Initially, two authors (A.R. and G.D.) independently screened and retrieved eligible articles. At the end of the screening stage, four reviewers (A.R., L.P., L.M., and A.M.) assessed and selected all relevant full-text articles to be included in the systematic review. A Microsoft Excel (version 2402) dataset was created to extract the following variables from each eligible study: name of first author, year of publication, country, study design, sample size, average age, gender ratio, type and proportion of vaccination, proportions of primary immunization cycle and booster doses, proportion of immunocompromised individuals, average time since last dose, proportion of previous SARS-CoV-2 infection, average anti-receptor-binding domain (RBD) IgG and anti-Spike serologic titer corresponding to protection from infection, dominant circulating Variant of Concern (VOC) at the time of study and type of serological assessment assay. Studies were included if the majority of the included sample (50% + 1 threshold) were immunocompetent and did not present immune status suppression/deficiencies. A request of clarification or information was sent to the authors of the studies in case of doubt or lack of data. Quality assessment of included studies was performed independently by two authors (A.R. and G.D.) using the Joanna Briggs Institute Critical Appraisal Checklist tools, for the different study designs included in this review. A third author (A.M.) was involved to resolve disagreements regarding the quality grading.

2.1. Data Analysis

For every study included, the mean anti-RBD IgG titer required to protect healthy working age individuals from SARS-CoV-2 infection, with 95% Confidence Intervals (CI) was calculated; when not available, means and Standard Deviations (SD) were estimated using sample size, median and Interquartile Range (IQR) values. To perform this calculation, data were checked for skewness from normality [11], and if they were detected as normal, the estimates were calculated [12,13,14]. In accordance to this methodology [11,12,13,14], the calculations were performed using the online ad-hoc tool available at https://www.math.hkbu.edu.hk/~tongt/papers/median2mean.html (accessed on 24 April 2024). To estimate the pooled effect size, the random-effects model was applied. To graphically represent the studies based on effect size and 95% CI, forest plots were produced. Heterogeneity between studies was evaluated using the I² statistic, with substantial heterogeneity considered when values were higher than 50% [15]. Further stratification was performed relative to study quality to identify sources of variation. Sensitivity analyses by removing individual studies from the meta-analysis were performed in order to assess the robustness of the results. When more than two studies were included in a meta-analysis, potential publication bias was first investigated by visually inspecting the asymmetry of the funnel plot, and if present, by performing the Duval and Tweedie’s trim-and-fill analysis and the Egger’s regression test [16,17]. Meta-regression analysis was performed when a specific variable was present in at least ten studies, to assess the effect of moderators on the pooled effect size. Statistical significance was considered when p < 0.05. The Prometa (version 3.0) software was used for all statistical analyses.

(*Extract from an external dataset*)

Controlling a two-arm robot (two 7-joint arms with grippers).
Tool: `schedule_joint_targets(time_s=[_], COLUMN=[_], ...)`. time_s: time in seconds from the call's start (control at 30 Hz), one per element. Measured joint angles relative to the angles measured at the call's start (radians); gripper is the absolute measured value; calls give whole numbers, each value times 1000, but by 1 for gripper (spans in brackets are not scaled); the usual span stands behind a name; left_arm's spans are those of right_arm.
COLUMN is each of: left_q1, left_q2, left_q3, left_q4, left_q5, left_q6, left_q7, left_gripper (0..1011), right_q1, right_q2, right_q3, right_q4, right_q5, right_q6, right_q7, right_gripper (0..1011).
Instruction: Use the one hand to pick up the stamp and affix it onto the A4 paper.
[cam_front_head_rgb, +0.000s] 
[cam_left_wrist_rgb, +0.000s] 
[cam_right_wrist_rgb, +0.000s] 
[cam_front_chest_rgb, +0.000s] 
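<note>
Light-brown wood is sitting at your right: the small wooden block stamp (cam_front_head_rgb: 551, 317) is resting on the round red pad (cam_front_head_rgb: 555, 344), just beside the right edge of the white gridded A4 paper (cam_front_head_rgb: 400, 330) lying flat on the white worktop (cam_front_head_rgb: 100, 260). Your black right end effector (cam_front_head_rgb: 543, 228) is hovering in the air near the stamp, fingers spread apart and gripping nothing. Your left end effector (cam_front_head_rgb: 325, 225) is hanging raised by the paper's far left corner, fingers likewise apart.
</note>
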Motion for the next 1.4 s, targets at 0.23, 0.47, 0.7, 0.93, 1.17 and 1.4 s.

2.2. Registration and Protocol

This review was not registered. The review protocol is available from the corresponding author on reasonable request.

3. Results

The initial systematic search resulted in 2105 potentially relevant articles. After duplicates removal, we obtained a set of 980 unique items. Screening titles and/or abstracts led to excluding 804 items. The remaining articles were sought for retrieval and evaluated in full text. Finally, 18 articles were included in the final analysis after reviewing the eligibility criteria (Figure 1).

Figure 1.

Study selection [9].

Of the included articles, three were performed in Israel and the United States, two in France, Germany, South Africa and Switzerland, while all other countries (Argentina, Brazil, Chile, Colombia, Latvia, Mexico, Peru, Spain, Sweden, United Arab Emirates, United Kingdom) contributed to single studies. With the exception of a single article published in 2021, all articles were published in 2022 and 2023, the majority of which being performed in the latter year (n = 10). Concerning the COVID-19 vaccination type, 16 studies assessed samples obtained from mRNA vaccinated subjects, nine studies from viral vector vaccinated individuals, and one from subjects vaccinated with inactivated vaccines and recombinant protein subunit vaccines. The critical appraisal of the methodological quality of the included studies is reported in Supplementary File S1. The sample sizes ranged from 81 to 222,493 subjects, with a total of 240,431 participants. Between studies, the mean age ranged from 34.9 to 56.0 years; the proportion of female participants ranged from 0.0% to 89.0%; the prevalence of the primary vaccination course completion ranged from 87.4% to 100.0%; and time since last COVID-19 vaccine administration varied from 29.0 to 208.4 days. Finally, most studies assessed vaccine protection during a period where the dominant VOC was Delta and Omicron, with 10 studies assessing each period, while only four studies included samples from pre-Delta VOCs. The main characteristics of the included studies are presented in Table 1.

Table 1.

Characteristics of the studies included in the systematic review.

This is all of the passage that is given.